What you need to do :: Wherever the word "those" turns up in a line of the entries, copy that line.

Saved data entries
=-=-=
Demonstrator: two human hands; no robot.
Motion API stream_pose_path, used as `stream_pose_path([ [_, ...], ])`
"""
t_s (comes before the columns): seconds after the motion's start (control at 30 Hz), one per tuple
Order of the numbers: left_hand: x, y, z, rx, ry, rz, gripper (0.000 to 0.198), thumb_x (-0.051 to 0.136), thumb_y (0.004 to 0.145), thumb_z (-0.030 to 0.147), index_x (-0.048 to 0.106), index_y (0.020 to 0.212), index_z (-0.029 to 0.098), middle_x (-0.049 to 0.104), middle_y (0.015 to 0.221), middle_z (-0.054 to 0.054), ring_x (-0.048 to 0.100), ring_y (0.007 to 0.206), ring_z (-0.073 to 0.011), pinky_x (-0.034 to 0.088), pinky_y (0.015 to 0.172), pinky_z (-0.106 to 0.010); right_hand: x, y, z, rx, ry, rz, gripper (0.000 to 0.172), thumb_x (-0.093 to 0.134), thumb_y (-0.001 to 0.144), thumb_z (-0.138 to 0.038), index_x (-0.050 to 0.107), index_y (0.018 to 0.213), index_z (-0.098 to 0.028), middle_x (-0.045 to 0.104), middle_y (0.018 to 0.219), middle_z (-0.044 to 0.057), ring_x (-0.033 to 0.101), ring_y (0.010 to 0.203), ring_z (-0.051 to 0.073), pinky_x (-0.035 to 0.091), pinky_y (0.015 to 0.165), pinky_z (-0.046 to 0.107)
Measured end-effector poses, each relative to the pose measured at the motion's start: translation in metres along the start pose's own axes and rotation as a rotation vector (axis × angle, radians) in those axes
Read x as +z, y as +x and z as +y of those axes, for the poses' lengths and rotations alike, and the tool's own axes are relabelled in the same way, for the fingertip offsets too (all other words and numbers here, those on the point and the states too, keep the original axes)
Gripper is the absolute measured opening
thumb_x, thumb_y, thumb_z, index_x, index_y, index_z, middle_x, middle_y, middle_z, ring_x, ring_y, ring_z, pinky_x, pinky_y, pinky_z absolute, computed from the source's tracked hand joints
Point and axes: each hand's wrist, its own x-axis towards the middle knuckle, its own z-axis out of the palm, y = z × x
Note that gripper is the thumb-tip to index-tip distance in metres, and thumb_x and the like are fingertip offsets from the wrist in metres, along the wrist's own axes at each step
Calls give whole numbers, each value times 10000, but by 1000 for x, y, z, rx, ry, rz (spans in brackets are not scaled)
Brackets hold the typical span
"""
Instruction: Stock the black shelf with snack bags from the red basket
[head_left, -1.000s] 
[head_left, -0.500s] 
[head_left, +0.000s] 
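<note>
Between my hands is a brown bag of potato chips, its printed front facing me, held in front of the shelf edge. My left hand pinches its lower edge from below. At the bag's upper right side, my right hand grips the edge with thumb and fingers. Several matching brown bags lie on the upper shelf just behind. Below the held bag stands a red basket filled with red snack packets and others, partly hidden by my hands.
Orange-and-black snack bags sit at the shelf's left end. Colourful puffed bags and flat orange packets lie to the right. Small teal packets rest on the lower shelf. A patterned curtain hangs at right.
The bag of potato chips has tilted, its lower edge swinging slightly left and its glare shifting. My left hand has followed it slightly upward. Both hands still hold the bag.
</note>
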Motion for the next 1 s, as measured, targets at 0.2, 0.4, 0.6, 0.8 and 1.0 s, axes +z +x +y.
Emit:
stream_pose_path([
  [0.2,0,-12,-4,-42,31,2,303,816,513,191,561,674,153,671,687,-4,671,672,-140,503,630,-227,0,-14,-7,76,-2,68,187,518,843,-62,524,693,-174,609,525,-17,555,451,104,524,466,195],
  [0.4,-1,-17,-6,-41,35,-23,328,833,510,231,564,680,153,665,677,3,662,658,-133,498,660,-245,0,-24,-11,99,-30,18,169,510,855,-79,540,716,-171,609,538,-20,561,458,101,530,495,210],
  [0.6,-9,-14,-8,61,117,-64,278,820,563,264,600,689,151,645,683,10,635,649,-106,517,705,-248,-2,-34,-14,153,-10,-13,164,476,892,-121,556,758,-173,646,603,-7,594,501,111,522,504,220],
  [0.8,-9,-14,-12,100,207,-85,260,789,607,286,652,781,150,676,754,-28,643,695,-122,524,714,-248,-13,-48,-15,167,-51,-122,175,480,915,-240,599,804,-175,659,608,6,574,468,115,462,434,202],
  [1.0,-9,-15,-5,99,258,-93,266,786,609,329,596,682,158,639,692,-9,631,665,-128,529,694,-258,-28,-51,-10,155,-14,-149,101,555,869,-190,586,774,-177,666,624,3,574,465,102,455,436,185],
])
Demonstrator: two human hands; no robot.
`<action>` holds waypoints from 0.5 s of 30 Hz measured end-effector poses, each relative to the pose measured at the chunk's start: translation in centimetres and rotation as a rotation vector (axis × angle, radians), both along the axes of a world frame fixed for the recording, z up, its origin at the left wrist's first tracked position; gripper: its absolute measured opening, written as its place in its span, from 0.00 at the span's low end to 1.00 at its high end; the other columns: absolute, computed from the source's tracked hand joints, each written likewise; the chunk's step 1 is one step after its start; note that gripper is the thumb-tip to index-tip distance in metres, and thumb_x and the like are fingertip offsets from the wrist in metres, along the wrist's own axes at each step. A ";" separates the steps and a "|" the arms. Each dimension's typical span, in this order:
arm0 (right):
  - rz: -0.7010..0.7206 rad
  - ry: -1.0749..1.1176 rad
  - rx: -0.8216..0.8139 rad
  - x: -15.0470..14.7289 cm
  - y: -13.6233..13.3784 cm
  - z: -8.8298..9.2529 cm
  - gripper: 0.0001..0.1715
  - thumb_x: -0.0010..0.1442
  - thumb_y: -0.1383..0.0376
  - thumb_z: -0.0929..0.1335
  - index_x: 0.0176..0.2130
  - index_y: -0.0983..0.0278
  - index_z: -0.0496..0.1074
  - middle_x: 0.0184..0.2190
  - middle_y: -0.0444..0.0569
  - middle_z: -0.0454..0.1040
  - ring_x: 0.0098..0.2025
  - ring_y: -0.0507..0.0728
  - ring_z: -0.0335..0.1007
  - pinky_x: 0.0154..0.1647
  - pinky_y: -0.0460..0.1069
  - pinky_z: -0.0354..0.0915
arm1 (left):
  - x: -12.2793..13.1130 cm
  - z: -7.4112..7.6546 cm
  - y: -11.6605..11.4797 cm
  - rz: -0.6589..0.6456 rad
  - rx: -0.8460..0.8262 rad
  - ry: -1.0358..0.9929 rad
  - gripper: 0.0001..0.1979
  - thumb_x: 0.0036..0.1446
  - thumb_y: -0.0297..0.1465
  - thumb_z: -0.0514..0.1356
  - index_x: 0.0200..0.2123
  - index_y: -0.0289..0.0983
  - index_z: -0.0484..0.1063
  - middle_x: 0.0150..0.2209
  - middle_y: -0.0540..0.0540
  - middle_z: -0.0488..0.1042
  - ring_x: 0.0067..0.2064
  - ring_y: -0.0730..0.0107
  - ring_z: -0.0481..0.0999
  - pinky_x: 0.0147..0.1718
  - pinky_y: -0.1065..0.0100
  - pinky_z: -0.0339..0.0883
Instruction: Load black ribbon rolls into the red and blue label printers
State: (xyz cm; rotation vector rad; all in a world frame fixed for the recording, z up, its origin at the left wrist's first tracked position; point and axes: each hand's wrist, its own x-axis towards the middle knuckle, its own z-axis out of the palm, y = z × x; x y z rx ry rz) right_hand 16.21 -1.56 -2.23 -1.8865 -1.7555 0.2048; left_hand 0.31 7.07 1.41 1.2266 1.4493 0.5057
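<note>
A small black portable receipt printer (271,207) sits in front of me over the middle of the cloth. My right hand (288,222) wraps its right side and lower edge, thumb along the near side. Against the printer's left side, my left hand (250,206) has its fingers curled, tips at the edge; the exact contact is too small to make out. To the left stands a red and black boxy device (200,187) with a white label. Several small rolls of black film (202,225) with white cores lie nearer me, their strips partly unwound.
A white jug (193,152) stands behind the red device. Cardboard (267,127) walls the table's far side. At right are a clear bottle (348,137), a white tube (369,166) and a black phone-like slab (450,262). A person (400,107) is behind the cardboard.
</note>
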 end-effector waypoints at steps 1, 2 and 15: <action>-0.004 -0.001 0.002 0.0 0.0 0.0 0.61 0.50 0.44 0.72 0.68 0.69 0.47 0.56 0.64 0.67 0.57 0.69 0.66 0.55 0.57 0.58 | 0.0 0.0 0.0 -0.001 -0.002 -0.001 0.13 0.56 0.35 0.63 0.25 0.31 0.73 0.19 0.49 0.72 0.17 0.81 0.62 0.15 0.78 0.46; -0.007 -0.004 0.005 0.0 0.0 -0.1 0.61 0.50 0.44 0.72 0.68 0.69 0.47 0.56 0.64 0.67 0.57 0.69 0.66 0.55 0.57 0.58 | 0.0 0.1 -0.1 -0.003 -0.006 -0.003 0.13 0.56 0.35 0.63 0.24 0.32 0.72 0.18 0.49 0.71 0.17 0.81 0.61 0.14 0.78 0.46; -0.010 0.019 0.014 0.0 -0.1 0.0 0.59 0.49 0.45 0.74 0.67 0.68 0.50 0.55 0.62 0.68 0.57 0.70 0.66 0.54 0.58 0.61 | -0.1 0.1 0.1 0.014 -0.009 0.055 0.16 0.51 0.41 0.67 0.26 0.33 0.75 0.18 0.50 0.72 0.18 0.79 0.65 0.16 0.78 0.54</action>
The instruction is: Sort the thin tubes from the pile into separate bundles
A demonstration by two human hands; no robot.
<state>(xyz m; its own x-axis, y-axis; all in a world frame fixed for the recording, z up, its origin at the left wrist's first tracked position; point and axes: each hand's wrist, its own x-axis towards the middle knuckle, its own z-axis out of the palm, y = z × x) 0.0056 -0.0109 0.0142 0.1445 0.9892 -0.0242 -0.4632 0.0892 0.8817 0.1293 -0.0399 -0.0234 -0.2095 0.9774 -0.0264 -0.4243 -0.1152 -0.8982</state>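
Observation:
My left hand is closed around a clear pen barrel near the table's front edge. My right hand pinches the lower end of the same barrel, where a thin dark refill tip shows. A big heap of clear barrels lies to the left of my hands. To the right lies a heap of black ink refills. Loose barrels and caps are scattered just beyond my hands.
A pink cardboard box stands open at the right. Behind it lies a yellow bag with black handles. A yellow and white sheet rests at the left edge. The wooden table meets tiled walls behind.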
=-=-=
Expected output ::
Measured end-effector poses, each relative to the pose measured at the motion's start: translation in metres along the start pose's own axes and rotation as a rotation vector (axis × angle, radians) in those axes
Read x as +z, y as +x and z as +y of those axes, for the poses' lengths and rotations alike, and the tool's own axes are relabelled in the same way, for the fingertip offsets too (all other words and numbers here, those on the point and the states too, keep the original axes)

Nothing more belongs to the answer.